The ways in which universities select students has clearly changed. In the last five years, the University sector has broken away from solely using ATAR entry by offering much more early entry and selection via wider criteria. Indeed, many of the class of 2021 slept through their 6am text message knowing that they already had their place at university guaranteed. In turn, this is changing senior secondary options and subject choices by students.
The SMH story shows that discussions among school sectors, NESA and the media about how best to report on student and school performance are changing. For many years, NESA has only released details of the very best performers to the media, so the SMH table only tells us the proportion of a school cohort who have received marks above 90% (known as a Band 6 mark). However, this is a very limited and arguably flawed method of measuring performance. For example, one particular high school should be top every year, given that it is a selective school with a strong record – and most schools will never be in the top 100, given the quality of their cohorts.
However, this does not mean that the first school does a better job of teaching than any other High School. Hopefully, NESA’s review will look at alternative methods of measuring performance, like Victoria’s use of a Median VCE Mark for every school, or some form of Value-Added measure that plots how much growth each student has achieved between benchmark years.

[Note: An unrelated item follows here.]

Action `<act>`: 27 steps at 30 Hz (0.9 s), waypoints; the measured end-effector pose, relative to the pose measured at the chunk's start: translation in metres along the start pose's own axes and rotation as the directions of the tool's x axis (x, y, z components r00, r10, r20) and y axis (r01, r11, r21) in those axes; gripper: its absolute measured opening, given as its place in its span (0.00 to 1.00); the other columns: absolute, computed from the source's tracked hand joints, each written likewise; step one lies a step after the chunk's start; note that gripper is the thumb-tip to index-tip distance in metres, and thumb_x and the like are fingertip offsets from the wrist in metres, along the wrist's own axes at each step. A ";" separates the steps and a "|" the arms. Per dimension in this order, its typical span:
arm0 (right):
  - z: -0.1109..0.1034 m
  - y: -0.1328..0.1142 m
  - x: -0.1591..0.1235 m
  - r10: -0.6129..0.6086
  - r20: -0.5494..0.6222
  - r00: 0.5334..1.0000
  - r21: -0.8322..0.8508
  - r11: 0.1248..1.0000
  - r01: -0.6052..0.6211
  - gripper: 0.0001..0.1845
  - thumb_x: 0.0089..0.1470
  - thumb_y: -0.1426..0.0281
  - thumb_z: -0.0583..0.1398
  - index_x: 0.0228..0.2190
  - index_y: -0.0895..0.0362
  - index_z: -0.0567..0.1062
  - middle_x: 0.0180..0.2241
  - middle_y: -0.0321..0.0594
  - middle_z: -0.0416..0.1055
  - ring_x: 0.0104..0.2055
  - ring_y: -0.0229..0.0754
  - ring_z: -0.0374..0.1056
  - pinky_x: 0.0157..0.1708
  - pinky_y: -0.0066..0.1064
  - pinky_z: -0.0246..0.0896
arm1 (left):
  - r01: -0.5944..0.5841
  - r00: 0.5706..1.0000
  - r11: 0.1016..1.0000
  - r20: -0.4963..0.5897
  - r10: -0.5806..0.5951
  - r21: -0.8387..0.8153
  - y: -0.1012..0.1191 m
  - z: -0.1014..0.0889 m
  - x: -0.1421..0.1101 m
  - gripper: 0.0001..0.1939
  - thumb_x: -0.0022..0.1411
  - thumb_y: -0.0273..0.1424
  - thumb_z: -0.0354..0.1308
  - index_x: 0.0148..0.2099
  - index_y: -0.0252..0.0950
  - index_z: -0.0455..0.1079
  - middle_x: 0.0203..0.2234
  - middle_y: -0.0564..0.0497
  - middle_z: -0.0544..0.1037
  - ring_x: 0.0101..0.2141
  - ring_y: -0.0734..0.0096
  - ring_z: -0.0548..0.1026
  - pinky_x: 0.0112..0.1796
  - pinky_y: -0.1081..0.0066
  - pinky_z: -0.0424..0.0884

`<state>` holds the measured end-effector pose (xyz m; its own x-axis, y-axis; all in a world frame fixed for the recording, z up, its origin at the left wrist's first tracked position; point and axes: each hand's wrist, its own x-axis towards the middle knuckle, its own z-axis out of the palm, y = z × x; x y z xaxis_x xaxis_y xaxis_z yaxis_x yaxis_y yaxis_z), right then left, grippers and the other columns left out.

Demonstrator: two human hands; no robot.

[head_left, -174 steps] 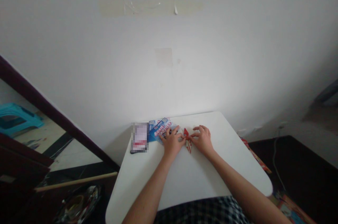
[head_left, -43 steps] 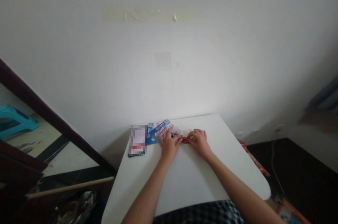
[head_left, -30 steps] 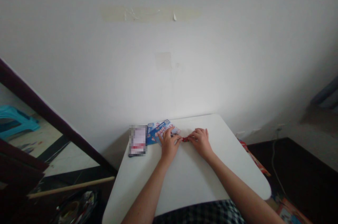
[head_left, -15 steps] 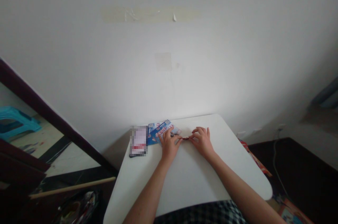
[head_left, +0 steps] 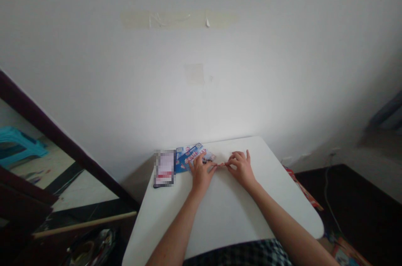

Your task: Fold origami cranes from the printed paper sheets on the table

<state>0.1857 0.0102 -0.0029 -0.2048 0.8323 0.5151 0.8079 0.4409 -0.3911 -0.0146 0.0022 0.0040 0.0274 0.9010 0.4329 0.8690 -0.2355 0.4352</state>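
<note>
Pinching one end of a slim reddish strip (head_left: 220, 164), apparently folded paper, just right of the blue leaflets (head_left: 185, 164), the left hand (head_left: 201, 172) spreads its other fingers over those leaflets. The right hand (head_left: 241, 168), farther right of them, grips the strip's opposite end, probably for even control. Immediately left of the leaflets lies a pixelated phone (head_left: 165, 169), seemingly set clear of the fingers.
</note>
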 end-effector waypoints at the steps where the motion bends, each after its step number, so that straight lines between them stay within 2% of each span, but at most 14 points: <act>1: 0.000 0.000 0.000 -0.007 -0.022 1.000 -0.021 1.000 0.006 0.06 0.58 0.70 0.62 0.34 0.48 0.80 0.41 0.38 0.75 0.56 0.50 0.64 0.65 0.69 0.32 | -0.005 1.000 1.000 -0.004 0.005 -0.002 0.000 0.000 0.000 0.06 0.59 0.34 0.66 0.40 0.47 0.82 0.59 0.45 0.71 0.60 0.50 0.66 0.63 0.35 0.48; 4: -0.002 -0.001 -0.001 0.007 -0.045 0.999 -0.084 0.996 -0.011 0.07 0.59 0.70 0.61 0.34 0.49 0.80 0.42 0.39 0.75 0.55 0.50 0.64 0.66 0.68 0.32 | -0.006 1.000 1.000 -0.022 0.006 0.002 -0.001 0.002 0.000 0.10 0.60 0.34 0.66 0.45 0.48 0.81 0.59 0.45 0.70 0.59 0.50 0.67 0.62 0.37 0.52; 7: -0.003 -0.003 -0.001 0.049 -0.007 0.999 -0.118 0.992 -0.050 0.08 0.58 0.71 0.61 0.35 0.48 0.81 0.41 0.40 0.75 0.54 0.51 0.64 0.65 0.69 0.32 | 0.022 0.999 1.000 -0.023 -0.022 0.008 -0.005 0.005 0.001 0.17 0.60 0.35 0.65 0.52 0.50 0.78 0.59 0.44 0.70 0.59 0.52 0.67 0.62 0.40 0.55; 13: -0.001 -0.005 -0.002 0.051 0.094 0.994 -0.036 0.998 -0.048 0.09 0.57 0.68 0.63 0.39 0.44 0.82 0.43 0.40 0.74 0.54 0.50 0.63 0.65 0.70 0.30 | 0.058 0.998 0.998 0.016 -0.058 0.008 -0.002 0.003 0.001 0.17 0.61 0.35 0.64 0.53 0.49 0.78 0.59 0.44 0.69 0.60 0.52 0.66 0.64 0.41 0.52; 16: 0.001 -0.005 -0.002 0.053 0.105 0.993 -0.022 0.998 -0.051 0.11 0.57 0.69 0.62 0.40 0.44 0.82 0.45 0.40 0.73 0.55 0.50 0.62 0.66 0.68 0.33 | 0.066 0.996 0.998 0.054 -0.067 0.012 0.001 0.001 0.000 0.15 0.62 0.36 0.63 0.51 0.48 0.79 0.61 0.44 0.68 0.62 0.51 0.63 0.64 0.39 0.49; 21: 0.005 -0.002 -0.003 0.073 0.127 0.989 -0.009 0.997 -0.072 0.14 0.57 0.71 0.61 0.43 0.43 0.81 0.47 0.41 0.73 0.58 0.52 0.59 0.66 0.67 0.36 | 0.073 0.986 0.995 0.147 -0.082 0.061 0.000 0.005 -0.002 0.14 0.62 0.42 0.62 0.50 0.56 0.78 0.62 0.49 0.67 0.63 0.47 0.59 0.63 0.30 0.41; 27: 0.004 -0.004 -0.003 0.075 0.140 0.987 -0.026 0.997 -0.072 0.14 0.59 0.70 0.61 0.44 0.43 0.81 0.46 0.40 0.74 0.58 0.51 0.60 0.65 0.67 0.36 | 0.056 0.985 0.995 0.156 -0.069 0.084 -0.002 0.007 -0.003 0.16 0.63 0.45 0.60 0.53 0.59 0.76 0.63 0.48 0.66 0.64 0.48 0.59 0.63 0.31 0.41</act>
<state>0.1813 0.0074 -0.0056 -0.2187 0.9019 0.3724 0.8347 0.3706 -0.4074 -0.0135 0.0027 -0.0033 0.0446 0.9609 0.2731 0.9074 -0.1534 0.3913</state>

In addition, the best measure would not reward schools that ‘game’ the system by pushing students into ‘easier’ courses in which they are more likely to get marks over 90%. At Newcastle Grammar School we do the opposite – our mantra is that students should aim to do the highest level of subject possible because it is in their best interests to do so.
HSC success comes in many forms – as does success at school. It’s time we have this conversation and broaden definitions of success as well as defining more clearly post school pathways and how schools help to prepare students for a complex world.